Per informazioni sulle patch di sicurezza, consulta i bollettini sulla sicurezza di GKE.

In Google Kubernetes Engine, i piani di controllo vengono sottoposti a patch e upgrade automaticamente. L'upgrade automatico dei nodi consente inoltre di eseguire l'upgrade automatico dei nodi del cluster.

L'upgrade automatico dei nodi è abilitato per impostazione predefinita per i cluster creati utilizzando la console Google Cloud da giugno 2019 e per i cluster creati utilizzando l'API dall'11 novembre 2019.

Se scegli di disattivare l'upgrade automatico dei nodi, ti consigliamo di eseguire l'upgrade mensile in base alle tue esigenze. I cluster meno recenti devono attivare l'upgrade automatico dei nodi e seguire attentamente i bollettini sulla sicurezza GKE per le patch critiche.

Per scoprire di più, consulta Upgrade automatico dei nodi.

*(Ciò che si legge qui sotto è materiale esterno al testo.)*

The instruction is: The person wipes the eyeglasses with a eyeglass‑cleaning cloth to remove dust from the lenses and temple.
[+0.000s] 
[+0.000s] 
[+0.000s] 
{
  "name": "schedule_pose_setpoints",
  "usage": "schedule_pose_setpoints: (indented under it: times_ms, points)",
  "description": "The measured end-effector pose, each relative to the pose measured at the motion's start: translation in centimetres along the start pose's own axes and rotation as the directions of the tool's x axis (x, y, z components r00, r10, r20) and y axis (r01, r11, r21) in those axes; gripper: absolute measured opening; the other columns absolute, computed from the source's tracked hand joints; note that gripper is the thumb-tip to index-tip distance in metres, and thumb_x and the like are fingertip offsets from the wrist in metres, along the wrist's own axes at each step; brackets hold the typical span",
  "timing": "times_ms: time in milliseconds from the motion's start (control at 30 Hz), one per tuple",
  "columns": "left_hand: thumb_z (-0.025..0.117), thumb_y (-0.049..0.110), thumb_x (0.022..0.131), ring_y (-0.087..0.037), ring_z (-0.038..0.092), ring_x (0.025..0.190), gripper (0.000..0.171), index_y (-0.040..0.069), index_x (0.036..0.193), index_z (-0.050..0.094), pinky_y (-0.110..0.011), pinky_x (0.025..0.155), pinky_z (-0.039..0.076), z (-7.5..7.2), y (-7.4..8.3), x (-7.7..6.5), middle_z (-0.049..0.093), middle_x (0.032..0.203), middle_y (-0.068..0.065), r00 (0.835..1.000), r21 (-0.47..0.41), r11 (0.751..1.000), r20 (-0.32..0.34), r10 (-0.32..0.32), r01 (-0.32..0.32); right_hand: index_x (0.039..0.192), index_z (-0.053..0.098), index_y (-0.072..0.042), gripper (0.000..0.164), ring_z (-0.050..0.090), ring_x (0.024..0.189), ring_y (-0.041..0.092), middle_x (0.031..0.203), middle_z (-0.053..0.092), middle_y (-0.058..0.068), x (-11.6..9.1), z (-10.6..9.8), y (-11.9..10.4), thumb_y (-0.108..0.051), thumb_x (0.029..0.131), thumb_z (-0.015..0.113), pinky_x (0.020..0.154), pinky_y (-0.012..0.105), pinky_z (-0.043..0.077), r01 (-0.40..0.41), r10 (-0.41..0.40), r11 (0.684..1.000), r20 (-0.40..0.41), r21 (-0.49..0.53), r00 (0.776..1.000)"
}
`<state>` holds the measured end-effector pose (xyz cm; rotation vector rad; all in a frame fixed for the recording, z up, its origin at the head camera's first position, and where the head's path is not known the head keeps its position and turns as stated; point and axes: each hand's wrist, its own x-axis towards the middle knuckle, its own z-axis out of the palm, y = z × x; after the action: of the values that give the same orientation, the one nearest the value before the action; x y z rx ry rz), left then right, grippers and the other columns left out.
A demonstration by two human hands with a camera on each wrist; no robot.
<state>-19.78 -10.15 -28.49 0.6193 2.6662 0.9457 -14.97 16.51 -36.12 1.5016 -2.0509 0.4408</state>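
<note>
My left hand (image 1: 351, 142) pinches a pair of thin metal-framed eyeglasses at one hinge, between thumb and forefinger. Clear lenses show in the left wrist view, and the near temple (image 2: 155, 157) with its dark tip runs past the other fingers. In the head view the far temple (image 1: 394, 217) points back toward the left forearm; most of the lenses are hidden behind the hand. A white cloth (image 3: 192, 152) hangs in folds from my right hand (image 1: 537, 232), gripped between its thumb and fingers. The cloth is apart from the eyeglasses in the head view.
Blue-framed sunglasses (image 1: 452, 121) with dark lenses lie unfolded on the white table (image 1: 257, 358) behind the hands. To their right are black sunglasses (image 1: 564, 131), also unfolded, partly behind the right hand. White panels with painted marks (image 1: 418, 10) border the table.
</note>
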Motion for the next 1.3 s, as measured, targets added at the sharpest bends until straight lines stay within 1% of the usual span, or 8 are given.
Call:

Limita l'accesso di rete al control plane e ai nodi

Consigli del benchmark GKE CIS: 6.6.2. Preferisci i cluster VPC nativi, 6.6.3. Assicurati che l'opzione Reti autorizzate sia abilitata, 6.6.4. Assicurati che i cluster vengano creati con l'endpoint privato abilitato e l'accesso pubblico disabilitato e con la versione 6.6.5. Assicurati che i cluster vengano creati con i nodi privati

Per impostazione predefinita, il piano di controllo e i nodi del cluster GKE hanno indirizzi instradabili su internet a cui è possibile accedere da qualsiasi indirizzo IP.

Limita l'accesso al control plane

Per limitare l'accesso al control plane del cluster GKE, consulta Configurare l'accesso al control plane. Di seguito sono riportate le opzioni a tua disposizione per la protezione a livello di rete:

• Endpoint basato su DNS abilitato (opzione consigliata): puoi controllare chi può accedere all'endpoint basato su DNS con Controlli di servizio VPC. Controlli di servizio VPC ti consente di definire un parametro di sicurezza per tutte le API Google nel tuo progetto con attributi sensibili al contesto come l'origine della rete. Queste impostazioni possono essere controllate centralmente per un progetto in tutte le API di Google, riducendo il numero di posizioni in cui devi configurare le regole di accesso.

• Accesso agli endpoint esterni e interni basati su IP disabilitato:impedisce tutto l'accesso al piano di controllo tramite endpoint basati su IP.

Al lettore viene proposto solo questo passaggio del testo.